Já os filmes O GUIA PERVERTIDO DO CINEMA e O GUIA
PERVERTIDO DA IDEOLOGIA para mim foram boas surpresas. Os filmes dirigidos pela inglesa Sophie
Fiennes abrem espaço para as ideias, às vezes originais, às vezes polêmicas, do
filósofo e psicanalista esloveno Slavoj Zizek e, apesar do estilo palestra, ela
encontrou meios visuais ligados aos filmes abordados, colocando o intelectual
dentro deles, o que realçou alguns aspectos do assunto tratado e driblou o
cansaço, inevitável, nesses casos.
Slavoj Zizek e Os Pássaros |
SONATA SILENCIOSA, de Janez Burger, da Eslovênia,
conta uma história sem palavras, faladas ou escritas (exceto Circus Fantasticus, no caminhão da
trupe), e o faz com eficiência.
Gostei também do filme alemão-turco de Shiar Abdi,
VIDAS CURDAS, visualmente bonito, embora com elementos de difícil compreensão
para nós. Também trata de vidas curdas
em vias de cometer suicídio a produção do Irã e Iraque, 111 GAROTAS, de Nahid
Ghobadi e Pijan Zamanpira, uma viagem alegórica de belas imagens, que acaba por
nos remeter à dura realidade daquele povo.

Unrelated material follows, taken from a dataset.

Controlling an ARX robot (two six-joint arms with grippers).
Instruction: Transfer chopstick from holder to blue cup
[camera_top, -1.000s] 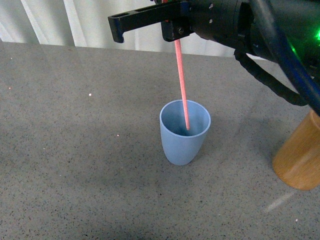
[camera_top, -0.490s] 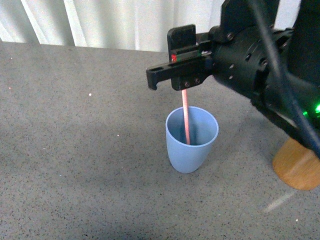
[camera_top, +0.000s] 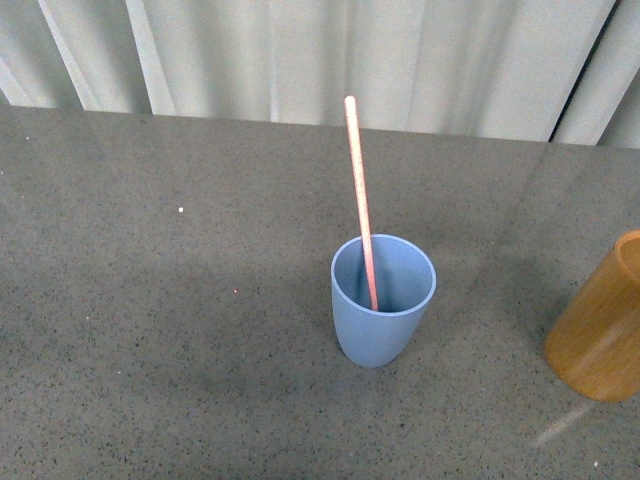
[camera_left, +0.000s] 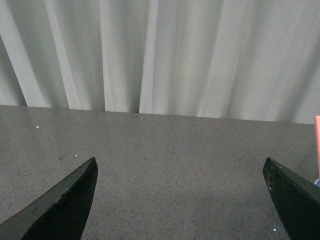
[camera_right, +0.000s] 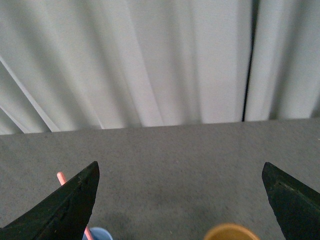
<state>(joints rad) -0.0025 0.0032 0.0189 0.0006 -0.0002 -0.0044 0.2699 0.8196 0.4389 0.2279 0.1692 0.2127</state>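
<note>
A salmon-pink chopstick (camera_top: 358, 200) stands in the light blue cup (camera_top: 382, 325) in the middle of the table, leaning toward the back left, free of any gripper. The orange-brown holder (camera_top: 602, 330) stands at the right edge of the front view, cut off by the frame. Neither arm shows in the front view. My left gripper (camera_left: 180, 200) is open and empty over bare table; the chopstick's tip (camera_left: 317, 145) shows at that view's edge. My right gripper (camera_right: 180, 200) is open and empty, with the holder's rim (camera_right: 231, 233), the cup's rim (camera_right: 99, 234) and the chopstick (camera_right: 62, 178) below it.
The grey speckled table (camera_top: 180, 300) runs back to a white pleated curtain (camera_top: 300, 50). A dark gap in the curtain (camera_top: 580, 70) shows at the back right.
My right gripper let go of the chopstick and drew back out of the front view. The chopstick now stands alone in the blue cup, which sits a little right of where it was.
</note>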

A ÚLTIMA SEXTA-FEIRA, de Yahya Alabdalla, da Jordânia, também tem uma
bela fotografia e uma trama razoavelmente estruturada. Mais intenso e ao mesmo tempo econômico no
uso da fala e das emoções, ESTUDANTE, de Darezhan Omirbayev, do Cazaquistão,
faz uma boa adaptação de “Crime e Castigo”, de Dostoievski. O faroeste português ESTRADA DE PALHA, de
Rodrigo Areias, não chega a ter uma trama muito bem armada, mas é bonito,
visualmente. E, óbvio, curioso.
EM FAMÍLIA, primeiro filme do diretor norte-americano
de ascendência oriental, Patrick Wang, trouxe uma abordagem do relacionamento
humano forte e madura. ISTAMBUL, de
Török Ferenc, da Hungria, trata com propriedade da libertação feminina, ainda
digna de estranheza em certas situações e contextos.

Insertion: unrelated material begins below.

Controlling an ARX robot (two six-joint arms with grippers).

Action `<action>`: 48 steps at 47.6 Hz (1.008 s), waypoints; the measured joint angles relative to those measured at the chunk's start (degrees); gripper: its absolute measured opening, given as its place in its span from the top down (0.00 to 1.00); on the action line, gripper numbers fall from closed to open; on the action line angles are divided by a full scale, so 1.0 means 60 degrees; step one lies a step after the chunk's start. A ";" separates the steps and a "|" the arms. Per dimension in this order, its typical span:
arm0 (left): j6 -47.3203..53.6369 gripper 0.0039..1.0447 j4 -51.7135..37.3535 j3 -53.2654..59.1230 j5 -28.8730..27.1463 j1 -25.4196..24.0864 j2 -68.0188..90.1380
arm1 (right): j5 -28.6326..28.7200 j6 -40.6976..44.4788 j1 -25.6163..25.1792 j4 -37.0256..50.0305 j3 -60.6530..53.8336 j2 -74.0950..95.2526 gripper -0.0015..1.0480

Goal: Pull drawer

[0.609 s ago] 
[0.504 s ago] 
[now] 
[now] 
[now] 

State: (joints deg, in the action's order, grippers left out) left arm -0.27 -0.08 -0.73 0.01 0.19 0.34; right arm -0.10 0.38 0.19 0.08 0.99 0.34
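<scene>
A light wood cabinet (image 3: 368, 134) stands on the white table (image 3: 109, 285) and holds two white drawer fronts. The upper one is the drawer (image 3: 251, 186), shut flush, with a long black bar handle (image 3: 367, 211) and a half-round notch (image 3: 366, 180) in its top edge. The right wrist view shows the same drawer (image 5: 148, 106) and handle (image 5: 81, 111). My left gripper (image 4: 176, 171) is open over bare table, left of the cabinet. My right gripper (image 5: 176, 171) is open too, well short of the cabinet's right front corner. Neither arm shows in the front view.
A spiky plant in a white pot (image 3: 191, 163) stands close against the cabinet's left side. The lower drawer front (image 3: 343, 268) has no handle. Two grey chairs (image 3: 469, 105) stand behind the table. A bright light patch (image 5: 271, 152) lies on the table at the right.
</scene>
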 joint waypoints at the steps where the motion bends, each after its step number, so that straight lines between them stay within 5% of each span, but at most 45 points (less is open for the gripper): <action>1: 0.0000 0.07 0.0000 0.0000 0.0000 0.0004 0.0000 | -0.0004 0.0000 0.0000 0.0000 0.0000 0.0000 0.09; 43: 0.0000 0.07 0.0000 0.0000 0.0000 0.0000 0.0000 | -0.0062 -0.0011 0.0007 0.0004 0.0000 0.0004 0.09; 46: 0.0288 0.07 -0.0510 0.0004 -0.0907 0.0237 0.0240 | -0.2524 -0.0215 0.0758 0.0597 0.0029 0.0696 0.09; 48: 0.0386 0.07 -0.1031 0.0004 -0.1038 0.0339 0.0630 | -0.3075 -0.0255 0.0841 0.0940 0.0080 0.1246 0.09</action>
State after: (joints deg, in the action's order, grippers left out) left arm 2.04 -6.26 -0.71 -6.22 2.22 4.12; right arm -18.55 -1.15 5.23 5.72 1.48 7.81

O documentário LADO A LADO, de Chris Kenneally, dos
Estados Unidos, discute os métodos de criação no cinema digital e em película,
a partir de depoimentos de quem faz cinema: cineastas, técnicos, artistas. O AMANTE DA RAINHA é uma produção
dinamarquesa, de Nikolaj Arcel, capaz de agradar públicos diversificados. Já O REI DO CURLING, de Ole Endresen, da
Noruega, é bem mais específico, tanto pelo assunto, quanto pelo tipo de humor.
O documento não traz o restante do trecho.